D. Notice of Claims. If an indemnity claim is asserted for which PETROHAWK may have a right of recovery from the Indemnity Escrow Account (or would have, but for the application of the Deductible), PETROHAWK shall give the Escrow Agent and the Exchange Agent written notice of the claim setting forth the particulars associated with the claim (including a copy of the written claim, if any) as then known by PETROHAWK ("Claim Notice"). PETROHAWK shall effect notice within such time as will allow the Exchange Agent a reasonable period in which to evaluate and timely respond to the claim; provided, however, the foregoing shall not extend the time limitations set forth in Section XIV.C.(a); provided, further, however, that PETROHAWK shall not be required to provide a Claim Notice unless and until it believes that the claim underlying the indemnity claim could reasonably be expected to exceed the Deductible Amount. If PETROHAWK reasonably believes that it is entitled to indemnification from the Indemnity Escrow Amount for the claim which is the subject of the Claim Notice, the Claim Notice shall so state (such a notice being an "Indemnity Claim Notice").
E. Defense of Claims. Upon receipt of a timely Indemnity Claim Notice, the Exchange Agent may (without prejudice to its right to contest the right of PETROHAWK of indemnity under this Agreement) assume the defense of the claim with counsel selected by the Exchange Agent and reasonably satisfactory to PETROHAWK. PETROHAWK shall cooperate in all reasonable respects in such defense. In all instances, PETROHAWK may employ separate counsel and participate in the defense of any claim; provided, however, the fees and expenses of counsel employed by PETROHAWK will be borne solely by PETROHAWK. If the Exchange Agent does not notify PETROHAWK in writing within the earlier to occur of:
(a) three (3) days before the time a response is due in any litigation matter (so long as the Indemnity Claim Notice was presented to the Exchange Agent at least ten (10) days prior to the date the response is due), or
(b) thirty (30) days after receipt of the Indemnity Claim Notice, that the Exchange Agent elects to undertake the defense of the claim, PETROHAWK may defend the claim with counsel of PETROHAWK's choice, subject to the right of the Exchange Agent to assume the defense of the claim at any time prior to settlement or final determination thereof. In such event, PETROHAWK shall promptly send written notice to the Exchange Agent of any proposed settlement of the claim, which settlement the Exchange Agent may accept or reject, in its reasonable judgment, within ten (10) days of receipt of the notice, unless the settlement offer is limited to a shorter period, in which case the Exchange Agent will have such shorter period in which to accept or reject the proposed settlement. Failure of the Exchange Agent to accept or reject such settlement within the applicable period will be deemed a rejection of the proposed settlement.
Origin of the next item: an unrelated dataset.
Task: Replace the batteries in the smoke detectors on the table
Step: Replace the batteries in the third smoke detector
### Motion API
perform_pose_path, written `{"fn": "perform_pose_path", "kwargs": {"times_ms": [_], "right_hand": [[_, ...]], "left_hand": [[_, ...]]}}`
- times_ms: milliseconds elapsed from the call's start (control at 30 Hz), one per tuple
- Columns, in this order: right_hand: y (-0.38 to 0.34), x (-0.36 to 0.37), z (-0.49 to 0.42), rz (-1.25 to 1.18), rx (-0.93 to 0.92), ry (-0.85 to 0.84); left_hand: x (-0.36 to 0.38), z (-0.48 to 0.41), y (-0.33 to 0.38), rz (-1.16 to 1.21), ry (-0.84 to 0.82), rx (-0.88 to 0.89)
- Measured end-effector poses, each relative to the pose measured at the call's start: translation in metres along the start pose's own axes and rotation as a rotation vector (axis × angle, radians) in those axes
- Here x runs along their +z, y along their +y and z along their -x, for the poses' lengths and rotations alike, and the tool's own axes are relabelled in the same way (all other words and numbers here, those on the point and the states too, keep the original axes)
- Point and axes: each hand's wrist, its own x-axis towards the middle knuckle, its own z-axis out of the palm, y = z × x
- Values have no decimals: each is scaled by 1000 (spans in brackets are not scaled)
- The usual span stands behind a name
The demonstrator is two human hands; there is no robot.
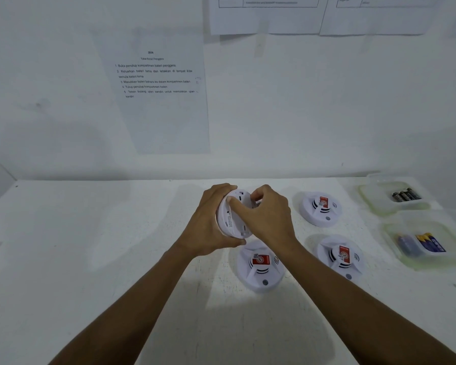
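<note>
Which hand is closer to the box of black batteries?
Right. The right hand is left of the box, holding the lifted smoke detector; the left hand grips its farther side.

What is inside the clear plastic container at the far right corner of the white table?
Several black cylindrical batteries lie side by side in the clear plastic container. Their labels are too blurred to read; anything beneath them is covered.

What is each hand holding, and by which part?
Both hold one smoke detector, lifted on edge. The left hand grips its rim; the right hand pinches its underside near the top edge.
</note>
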Motion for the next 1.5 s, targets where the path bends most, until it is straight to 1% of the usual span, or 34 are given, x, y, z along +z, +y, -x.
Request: {"fn": "perform_pose_path", "kwargs": {"times_ms": [100, 200, 267, 367, 467, 567, 667, 733, 800, 900, 933, 1067, 1167, 1267, 1367, 1500], "right_hand": [[-1, -1, 0, -43, 1, -5], [1, -6, -2, -170, -14, -46], [1, -9, -1, -223, -28, -113], [-3, -10, 0, -201, -39, -193], [-4, -12, -2, -191, -24, -211], [2, -20, -4, -332, -6, -284], [10, -27, -6, -457, 9, -368], [15, -29, -5, -497, -5, -389], [18, -31, -3, -566, -5, -397], [21, -35, 0, -703, -16, -366], [23, -36, 0, -712, -45, -350], [29, -32, 2, -590, -196, -216], [29, -29, 3, -613, -213, -147], [31, -31, 1, -678, -133, -161], [29, -31, 2, -704, -100, -206], [25, -30, 4, -698, -107, -266]], "left_hand": [[5, 2, -7, 135, 8, -7], [0, 3, -4, 160, 5, -7], [-6, 4, 0, 165, 13, 12], [-5, 2, -3, 197, -13, -9], [-6, 3, 2, 190, -23, 25], [-13, 3, 13, 257, -28, 51], [-19, 3, 16, 364, -63, 4], [-21, 2, 15, 419, -37, -26], [-23, 3, 17, 413, 4, -39], [-25, 4, 16, 433, 47, -72], [-25, 4, 16, 451, 67, -91], [-22, 2, 21, 464, 167, -163], [-22, 4, 22, 420, 201, -121], [-24, 9, 21, 401, 169, -56], [-25, 13, 21, 350, 111, 11], [-30, 14, 23, 391, 85, 1]]}}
Notwithstanding the foregoing, PETROHAWK may settle any matter over the objection of the Exchange Agent, but in so doing PETROHAWK will waive any right to indemnity therefor as to (and only as to) liabilities with respect to which the Exchange Agent has acknowledged in writing its indemnity obligation.
F. Exclusive Remedy.
(a) If the Closing occurs, the sole and exclusive remedy of each of the PETROHAWK and the Target Entities with respect to the transactions provided for in this Agreement shall be pursuant to the express indemnification provisions of this Paragraph XIV. Any and all claims relating to the representations, warranties, covenants and agreements contained in this Agreement, other claims pursuant to or in connection with this Agreement shall be subject to the provisions set forth in this Paragraph XIV.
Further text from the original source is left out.